■ REQUIREMENT ■
Look below for the line containing "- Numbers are" and the line containing "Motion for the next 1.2"; repeat exactly those two lines and all lines between them, and nothing else.
•••
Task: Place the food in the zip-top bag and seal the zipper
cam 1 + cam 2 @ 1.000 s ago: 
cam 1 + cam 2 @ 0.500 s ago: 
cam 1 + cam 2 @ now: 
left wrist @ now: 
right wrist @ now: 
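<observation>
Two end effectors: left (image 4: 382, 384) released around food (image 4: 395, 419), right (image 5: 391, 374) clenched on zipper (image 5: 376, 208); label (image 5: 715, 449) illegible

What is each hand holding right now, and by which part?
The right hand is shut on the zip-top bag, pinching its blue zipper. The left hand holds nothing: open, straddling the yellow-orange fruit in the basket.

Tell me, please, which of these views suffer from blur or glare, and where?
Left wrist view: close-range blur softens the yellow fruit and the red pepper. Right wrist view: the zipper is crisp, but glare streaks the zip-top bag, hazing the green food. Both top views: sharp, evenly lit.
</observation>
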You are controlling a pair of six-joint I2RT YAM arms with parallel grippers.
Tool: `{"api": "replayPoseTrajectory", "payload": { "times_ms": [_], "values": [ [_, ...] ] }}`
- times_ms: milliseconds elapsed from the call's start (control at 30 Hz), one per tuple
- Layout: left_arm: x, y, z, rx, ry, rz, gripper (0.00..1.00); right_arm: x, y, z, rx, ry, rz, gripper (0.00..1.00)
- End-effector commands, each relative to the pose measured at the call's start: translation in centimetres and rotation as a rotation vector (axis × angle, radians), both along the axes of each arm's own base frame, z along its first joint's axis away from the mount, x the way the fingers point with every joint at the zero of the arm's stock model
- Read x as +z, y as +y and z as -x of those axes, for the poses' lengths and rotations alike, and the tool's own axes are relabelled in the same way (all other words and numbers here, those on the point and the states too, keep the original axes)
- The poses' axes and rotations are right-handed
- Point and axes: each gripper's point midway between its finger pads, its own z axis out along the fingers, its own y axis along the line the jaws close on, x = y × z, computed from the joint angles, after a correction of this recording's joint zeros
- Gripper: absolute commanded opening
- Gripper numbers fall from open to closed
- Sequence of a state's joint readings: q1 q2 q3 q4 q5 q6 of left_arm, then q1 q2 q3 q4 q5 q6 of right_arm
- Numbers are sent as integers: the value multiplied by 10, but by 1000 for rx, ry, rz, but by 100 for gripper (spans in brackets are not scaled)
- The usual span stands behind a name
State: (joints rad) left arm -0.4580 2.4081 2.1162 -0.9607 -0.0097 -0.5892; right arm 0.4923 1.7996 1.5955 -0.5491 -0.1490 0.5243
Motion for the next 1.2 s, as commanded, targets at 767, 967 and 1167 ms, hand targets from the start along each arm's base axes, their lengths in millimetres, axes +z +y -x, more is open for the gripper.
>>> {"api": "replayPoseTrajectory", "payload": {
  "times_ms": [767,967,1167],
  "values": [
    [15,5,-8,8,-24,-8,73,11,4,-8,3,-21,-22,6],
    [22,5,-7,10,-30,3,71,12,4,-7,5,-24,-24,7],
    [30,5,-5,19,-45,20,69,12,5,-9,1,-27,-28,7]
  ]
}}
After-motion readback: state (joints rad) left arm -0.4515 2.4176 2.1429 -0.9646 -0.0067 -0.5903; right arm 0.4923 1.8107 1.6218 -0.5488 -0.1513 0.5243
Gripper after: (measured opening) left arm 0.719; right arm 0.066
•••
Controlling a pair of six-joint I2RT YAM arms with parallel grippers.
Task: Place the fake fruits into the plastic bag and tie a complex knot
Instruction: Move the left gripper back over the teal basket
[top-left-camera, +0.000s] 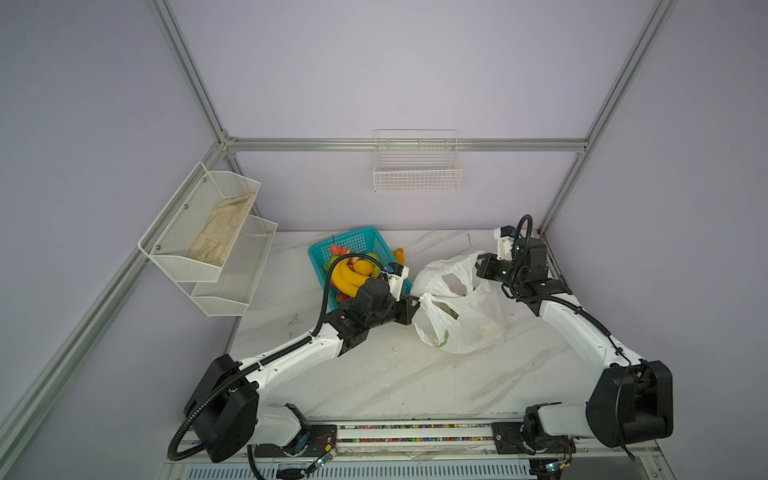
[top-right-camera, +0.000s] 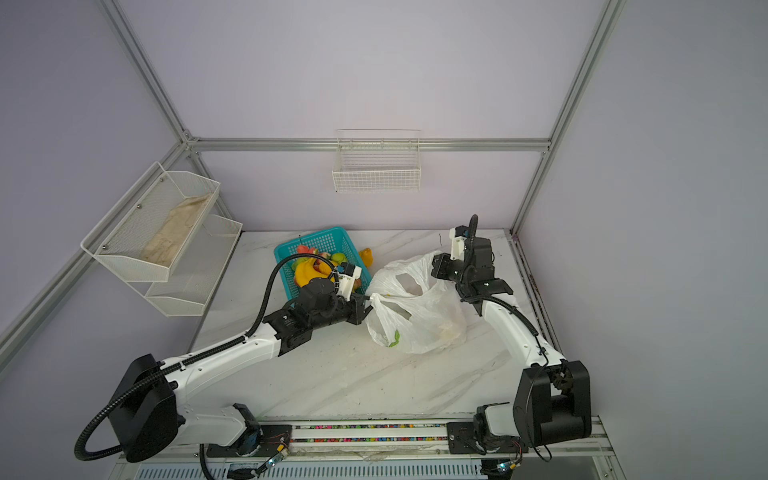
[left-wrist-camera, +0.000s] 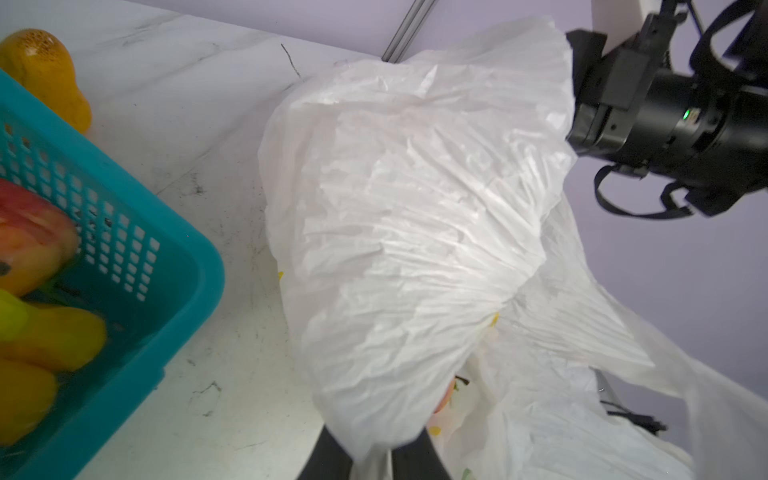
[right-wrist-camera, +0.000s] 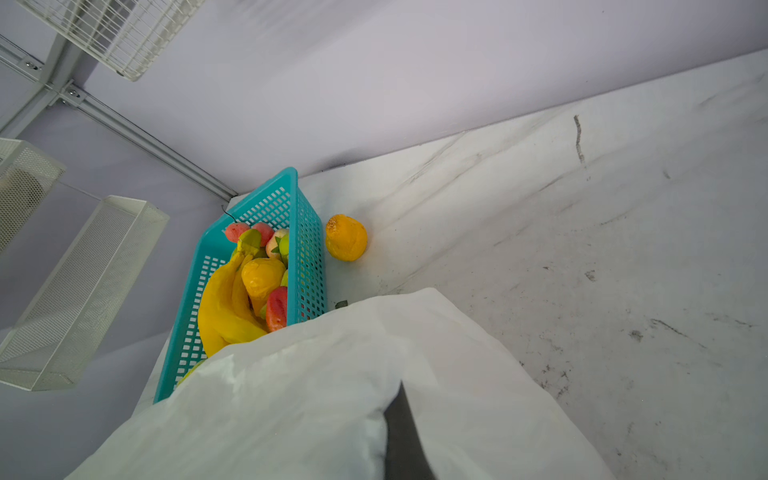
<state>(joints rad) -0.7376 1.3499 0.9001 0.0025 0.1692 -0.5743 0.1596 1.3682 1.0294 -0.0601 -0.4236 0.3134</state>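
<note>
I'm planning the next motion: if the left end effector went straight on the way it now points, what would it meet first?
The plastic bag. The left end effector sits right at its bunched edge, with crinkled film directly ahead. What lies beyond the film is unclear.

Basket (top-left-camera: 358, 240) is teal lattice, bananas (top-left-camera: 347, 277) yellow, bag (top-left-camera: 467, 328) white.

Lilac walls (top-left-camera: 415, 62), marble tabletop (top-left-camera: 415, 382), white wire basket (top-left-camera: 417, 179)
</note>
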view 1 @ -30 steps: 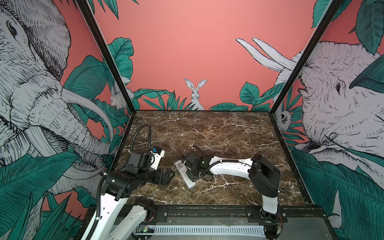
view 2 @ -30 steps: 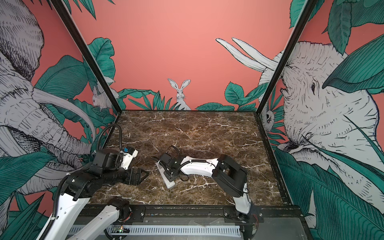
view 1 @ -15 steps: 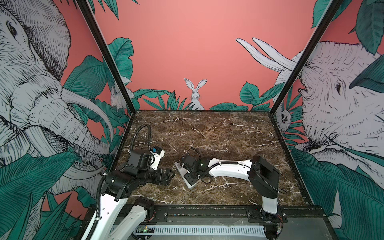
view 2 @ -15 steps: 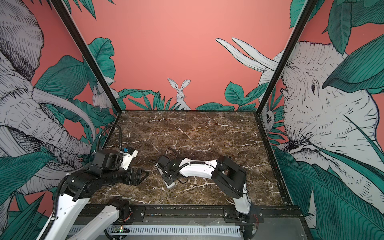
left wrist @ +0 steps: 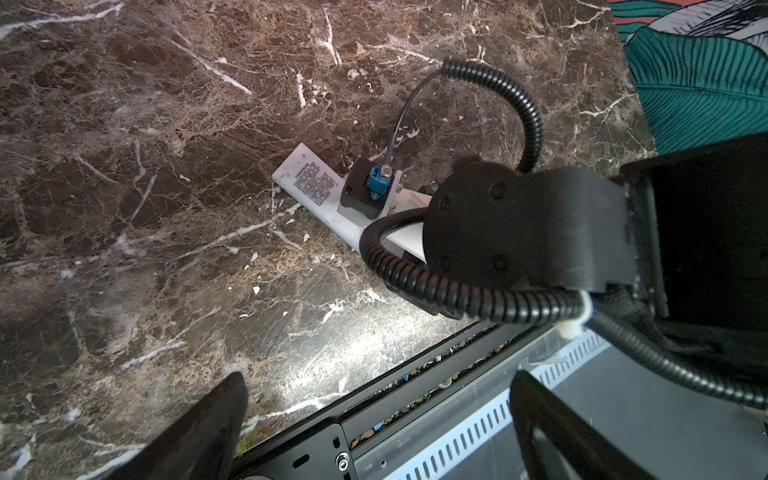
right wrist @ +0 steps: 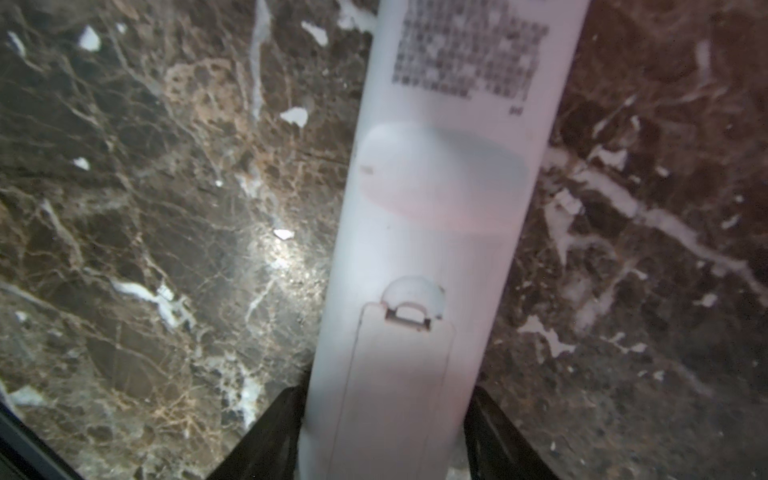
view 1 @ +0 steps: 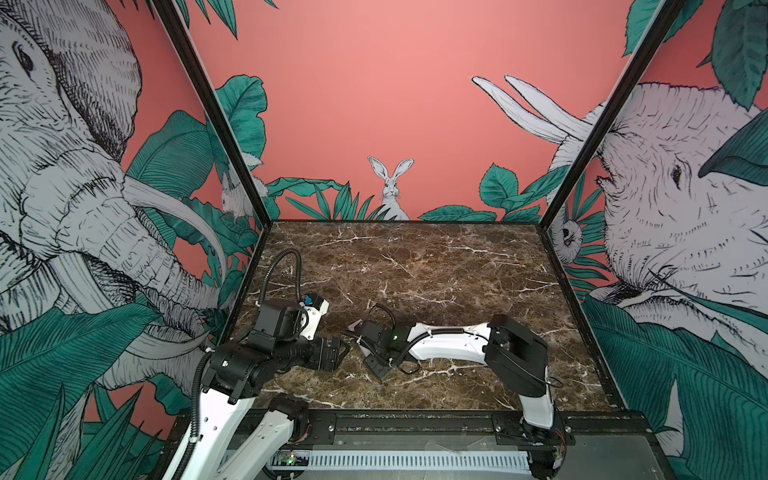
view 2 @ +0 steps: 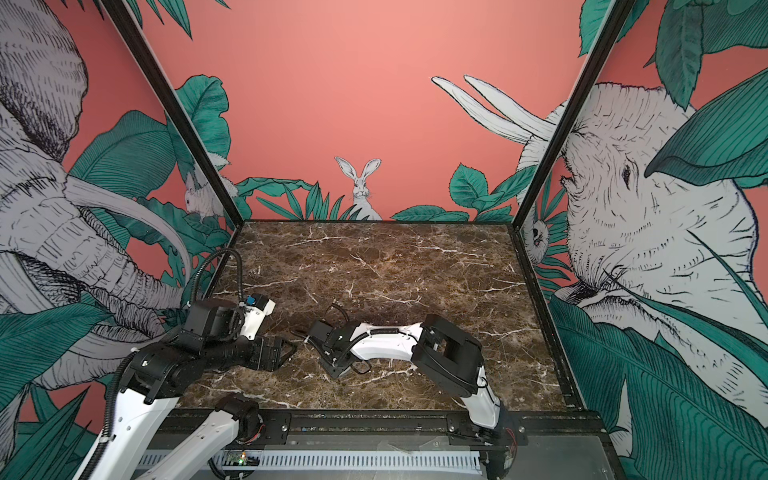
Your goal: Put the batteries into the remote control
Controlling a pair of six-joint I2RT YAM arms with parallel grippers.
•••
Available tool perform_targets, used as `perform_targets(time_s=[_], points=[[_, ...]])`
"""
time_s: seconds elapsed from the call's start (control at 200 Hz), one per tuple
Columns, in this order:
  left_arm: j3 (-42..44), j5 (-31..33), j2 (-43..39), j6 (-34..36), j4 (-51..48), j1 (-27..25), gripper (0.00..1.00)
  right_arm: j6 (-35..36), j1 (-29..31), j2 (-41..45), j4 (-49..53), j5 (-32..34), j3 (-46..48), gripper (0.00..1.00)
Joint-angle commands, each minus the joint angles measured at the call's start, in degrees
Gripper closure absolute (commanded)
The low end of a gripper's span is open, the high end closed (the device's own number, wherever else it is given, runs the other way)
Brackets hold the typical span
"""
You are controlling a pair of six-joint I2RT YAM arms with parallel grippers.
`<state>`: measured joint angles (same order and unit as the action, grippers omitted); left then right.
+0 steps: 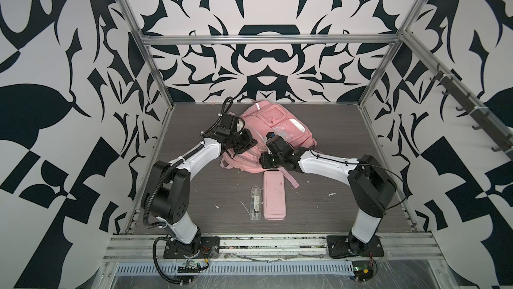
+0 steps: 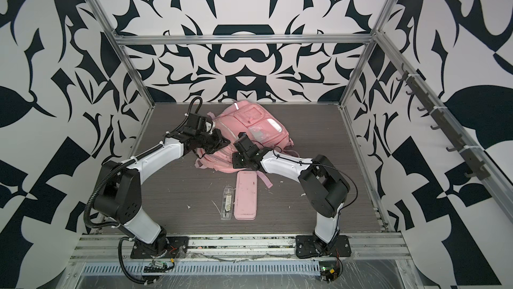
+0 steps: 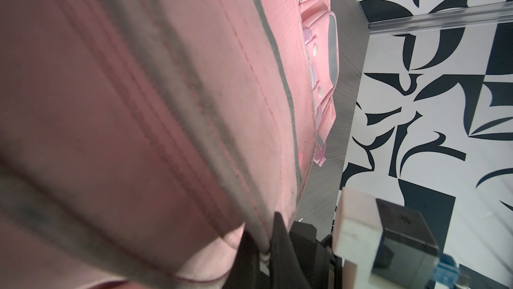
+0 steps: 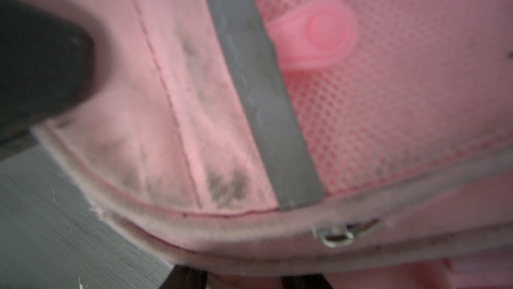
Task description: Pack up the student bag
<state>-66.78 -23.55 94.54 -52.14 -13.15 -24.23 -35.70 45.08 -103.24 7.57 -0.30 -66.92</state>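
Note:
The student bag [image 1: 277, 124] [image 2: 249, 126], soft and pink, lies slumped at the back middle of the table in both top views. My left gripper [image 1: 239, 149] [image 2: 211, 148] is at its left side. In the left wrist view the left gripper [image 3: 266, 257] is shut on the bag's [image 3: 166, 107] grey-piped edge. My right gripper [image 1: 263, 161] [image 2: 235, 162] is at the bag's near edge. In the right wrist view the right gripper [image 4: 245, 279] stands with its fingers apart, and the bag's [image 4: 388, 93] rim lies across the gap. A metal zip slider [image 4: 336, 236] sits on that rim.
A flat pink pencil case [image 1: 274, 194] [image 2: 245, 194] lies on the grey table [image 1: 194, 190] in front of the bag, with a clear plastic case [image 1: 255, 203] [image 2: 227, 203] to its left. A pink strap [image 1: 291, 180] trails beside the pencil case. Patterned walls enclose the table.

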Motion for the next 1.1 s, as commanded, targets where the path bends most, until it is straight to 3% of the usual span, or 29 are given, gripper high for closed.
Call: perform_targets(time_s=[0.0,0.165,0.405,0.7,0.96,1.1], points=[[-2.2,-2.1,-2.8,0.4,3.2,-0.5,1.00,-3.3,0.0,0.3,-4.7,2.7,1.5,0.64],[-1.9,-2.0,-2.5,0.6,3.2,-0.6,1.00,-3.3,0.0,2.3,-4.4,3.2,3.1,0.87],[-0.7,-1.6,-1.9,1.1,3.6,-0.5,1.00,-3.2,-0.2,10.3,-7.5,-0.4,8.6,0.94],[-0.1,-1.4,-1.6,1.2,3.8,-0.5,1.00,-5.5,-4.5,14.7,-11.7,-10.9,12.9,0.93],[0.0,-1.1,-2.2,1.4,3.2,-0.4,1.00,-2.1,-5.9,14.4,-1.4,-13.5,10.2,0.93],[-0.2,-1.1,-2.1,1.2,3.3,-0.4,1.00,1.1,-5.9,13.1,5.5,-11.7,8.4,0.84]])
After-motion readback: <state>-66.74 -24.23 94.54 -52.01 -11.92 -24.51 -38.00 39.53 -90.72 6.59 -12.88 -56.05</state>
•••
■ ANSWER SECTION ■
- Numbers are sent as integers: the value multiplied by 10, but by 1000 for rx, ry, rz, but by 100 for gripper (spans in brackets are not scaled)
- The usual span stands behind a name
State: (joints rad) left arm -0.4580 2.4081 2.1162 -0.9607 -0.0097 -0.5892; right arm 0.4923 1.7996 1.5955 -0.5491 -0.1490 0.5243
Motion for the next 1.2 s, as commanded, targets at 767, 967 and 1167 ms, hand targets from the start along each arm's base axes, their lengths in millimetres, axes +z +y -x, more is open for the gripper.

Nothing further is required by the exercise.